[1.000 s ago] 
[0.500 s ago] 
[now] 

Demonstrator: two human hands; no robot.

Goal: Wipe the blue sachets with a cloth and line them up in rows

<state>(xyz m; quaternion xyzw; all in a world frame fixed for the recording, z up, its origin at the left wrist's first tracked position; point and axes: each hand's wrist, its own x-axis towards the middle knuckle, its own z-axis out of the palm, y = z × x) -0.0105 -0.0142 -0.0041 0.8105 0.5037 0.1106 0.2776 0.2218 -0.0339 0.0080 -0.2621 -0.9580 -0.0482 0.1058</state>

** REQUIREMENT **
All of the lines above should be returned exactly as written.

** YOUR RESPONSE **
[1.000 s ago] 
[0.500 s ago] 
[now] 

Demonstrator: two human hands; no robot.

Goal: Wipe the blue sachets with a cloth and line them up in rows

<state>(xyz m; quaternion xyzw; all in a world frame fixed for the recording, z up, its origin at the left wrist's first tracked position; point and axes: each hand's wrist, its own x-axis towards the middle knuckle, its own z-axis out of the palm, y = z × x) -0.0105 -0.0142 -0.0041 0.8105 0.5037 0.1106 0.2776 0.2218 -0.0339 0.0080 -0.2621 -0.9580 -0.0482 0.1058</state>

The submitted answer is complete.